Design Mint.com
Use case: service extracts transactions from account What is data flow?
- Client sends request to web server - Web server forwards request to Accounts API server - Accounts API server places a job on a Queue e.g. Amazon SQS/RabbitMQ - Extracting transactions can take a while so want to do this asynchronously with a queue although this introduces additional complexity - Transaction Extraction Service does following: - Pulls from Queue and extracts transactions for given account, storing results as raw log files in the Object Store - Uses the Category Services to categorize each transaction - Uses Budget Service to calculate aggregate monthly spending by category. Budget Service uses the Notification Service to let users know if they are nearing/exceeded the budget - Updates the SQL DB "transactions" table with categorized transactions and the "monthly_spending" table with aggregate monthly spending by category - Notifies user transactions have completed through Notification Service: uses a queue to asynchronously send out notifications
Use case: user connects to financial account
- Client sends request to web server running as reverse proxy - Web server forwards requests to Accounts API server - Accounts API server updates the SQL DB "accounts" table with new info Can create an index on "id", "user_id", and "created_at" to speed up lookups (log time) and to keep the data in memory. Can use REST API and RPC for internal comms
Mint Assumptions
- Traffic not evenly distributed - Automatic daily update of accounts applied only to users active in past 30 days - Adding/removing financial accounts is rare - Budget notifications don't need to be instant - Write-heavy system - Need to pull data from banks (rather than banks pushing)
Mint Use cases
1) User connects to a financial account 2) Service extracts transactions from the account Updates daily Categorizes transactions - Allows manual category override by the user - No automatic re-categorization Analyzes monthly spending, by category 3) Service recommends a budget Allows users to manually set a budget Sends notifications when approaching or exceeding budget 4) Service has high availability
Mint numbers/constraints
10M active users 10 budget categories/user = 100M 30M financial accounts 5B transactions/month 500M read requests/month 10:1 write: read ratio
How to handle 200 average transaction writes/second
200 average transaction writes per second (higher at peak) might be tough for a single SQL Write Master-Slave. We might need to employ additional SQL scaling patterns e.g. Federation, Sharding, Denormalization and SQL Tuning. Should consider moving data to a NoSQL DB
Use case: service recommends a budget - better attempt
As an alternative, could run MapReduce jobs on the raw transaction files to: 1) Categorize each transaction 2) Generate aggregate monthly spending by category - Running analyses on the transaction files could significantly reduce the load on the DB. - Could call the Budget Service to re-run the analysis if the user updates a category.

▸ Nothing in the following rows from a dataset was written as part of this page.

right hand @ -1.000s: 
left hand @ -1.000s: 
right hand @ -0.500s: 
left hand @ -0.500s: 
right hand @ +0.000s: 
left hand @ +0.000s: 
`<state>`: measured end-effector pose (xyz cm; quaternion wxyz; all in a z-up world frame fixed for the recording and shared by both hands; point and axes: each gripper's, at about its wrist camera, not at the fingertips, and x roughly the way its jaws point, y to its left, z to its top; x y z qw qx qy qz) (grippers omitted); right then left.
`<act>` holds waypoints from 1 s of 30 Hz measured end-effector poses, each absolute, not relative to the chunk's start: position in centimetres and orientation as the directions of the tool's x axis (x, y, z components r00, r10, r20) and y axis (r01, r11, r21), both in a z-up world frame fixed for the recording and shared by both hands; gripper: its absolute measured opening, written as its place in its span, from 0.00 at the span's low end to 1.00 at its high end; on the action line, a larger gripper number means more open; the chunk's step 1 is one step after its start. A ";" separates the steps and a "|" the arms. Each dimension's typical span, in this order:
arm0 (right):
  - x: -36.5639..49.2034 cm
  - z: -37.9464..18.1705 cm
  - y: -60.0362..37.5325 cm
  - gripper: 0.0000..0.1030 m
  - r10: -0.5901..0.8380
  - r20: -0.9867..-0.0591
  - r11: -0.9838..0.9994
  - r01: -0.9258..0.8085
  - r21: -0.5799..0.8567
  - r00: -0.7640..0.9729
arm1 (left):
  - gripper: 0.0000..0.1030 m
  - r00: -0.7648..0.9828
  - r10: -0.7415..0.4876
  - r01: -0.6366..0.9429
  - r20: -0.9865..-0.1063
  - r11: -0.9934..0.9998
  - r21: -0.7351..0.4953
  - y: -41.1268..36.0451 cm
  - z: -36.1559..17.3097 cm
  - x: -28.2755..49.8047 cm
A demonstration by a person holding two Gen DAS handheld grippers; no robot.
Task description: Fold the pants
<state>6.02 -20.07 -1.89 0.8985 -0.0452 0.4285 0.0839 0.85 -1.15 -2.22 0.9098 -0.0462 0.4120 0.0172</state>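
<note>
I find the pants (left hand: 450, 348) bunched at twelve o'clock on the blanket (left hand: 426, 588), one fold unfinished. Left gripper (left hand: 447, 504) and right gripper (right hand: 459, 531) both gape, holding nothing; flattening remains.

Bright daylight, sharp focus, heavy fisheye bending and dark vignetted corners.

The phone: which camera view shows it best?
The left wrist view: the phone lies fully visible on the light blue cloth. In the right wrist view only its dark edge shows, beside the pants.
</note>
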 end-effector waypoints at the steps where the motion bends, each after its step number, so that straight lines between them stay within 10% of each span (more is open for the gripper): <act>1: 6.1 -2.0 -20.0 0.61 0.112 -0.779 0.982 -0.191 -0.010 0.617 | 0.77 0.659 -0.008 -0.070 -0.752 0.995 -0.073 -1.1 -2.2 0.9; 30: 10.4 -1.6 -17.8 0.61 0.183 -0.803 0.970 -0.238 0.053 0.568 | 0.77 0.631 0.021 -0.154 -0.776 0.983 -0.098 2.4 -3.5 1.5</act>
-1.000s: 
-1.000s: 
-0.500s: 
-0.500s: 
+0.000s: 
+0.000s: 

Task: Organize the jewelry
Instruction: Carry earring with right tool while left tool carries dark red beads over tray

Draw major components for naive system where it pulls bank data on each login, categorizes all data and analyzes user's budget.
Bank data pulled periodically (depending on user behavior). One new data arrives, it is stored in raw, unprocessed transactions. Data then pushed to categorizer, which assigns each transaction to category and then stores categorized transactions in another datastore. Budget analyzer pulls in categorized transactions, updates each user's budget/category and stores user's budget. Frontend pulls data from both categorized transactions datastore and from budget datastore. User could interact with frontend by changing budget/categories of transactions
Scaling design details - cache relatd
Can refer to 'when to update cache' for tradeoffs and alternatives e.g. cache-aside. Instead of keeping the monthly_spending aggregate table in the SQL DB, we could create a separate Analytics DB using a data warehousing solution e.g. Amazon Redshift or Google BigQuery. Might only want to store a month of transactions data in the DB, while storing the rest in a data warehouse or in an Object Store. An Object Store (e.g. Amazon S3) can comfortably handle the constraint of 250 GB of new content/month. To address the 2K average read requests/second (higher at peak), traffic for popular content should be handled by the Memory Cache instead of the DB. Memory Cache is also useful for handling the unevenly distributed traffic and traffic spikes. SQL Read Replicas should be able to handle the cache misses, as long as the replicas not bogged down with replicating writes.
How does categorizer work?
Category for seller might be stored in cache for common sellers and then applied category to all those transactions. After applying category, it re-groups transactions by users then transactions inserted into datastore for user.
Issue 3: Massive amount of data that needs to be pulled and analyzed
Fetch bank data asynchronously and run tasks across many servers.
Category service
For Category service, we can seed a seller-to-category dictionary with the most popular sellers. If we estimate 50K sellers and estimate each entry to take <255 bytes, the dictionary would only take about 12MB of memory. For sellers not initially seeded in the map, we could use a crowdsourcing effort by evaluating the manual category overrides our users provide. We could use a heap to quickly lookup the top manual override/seller in O(1) time.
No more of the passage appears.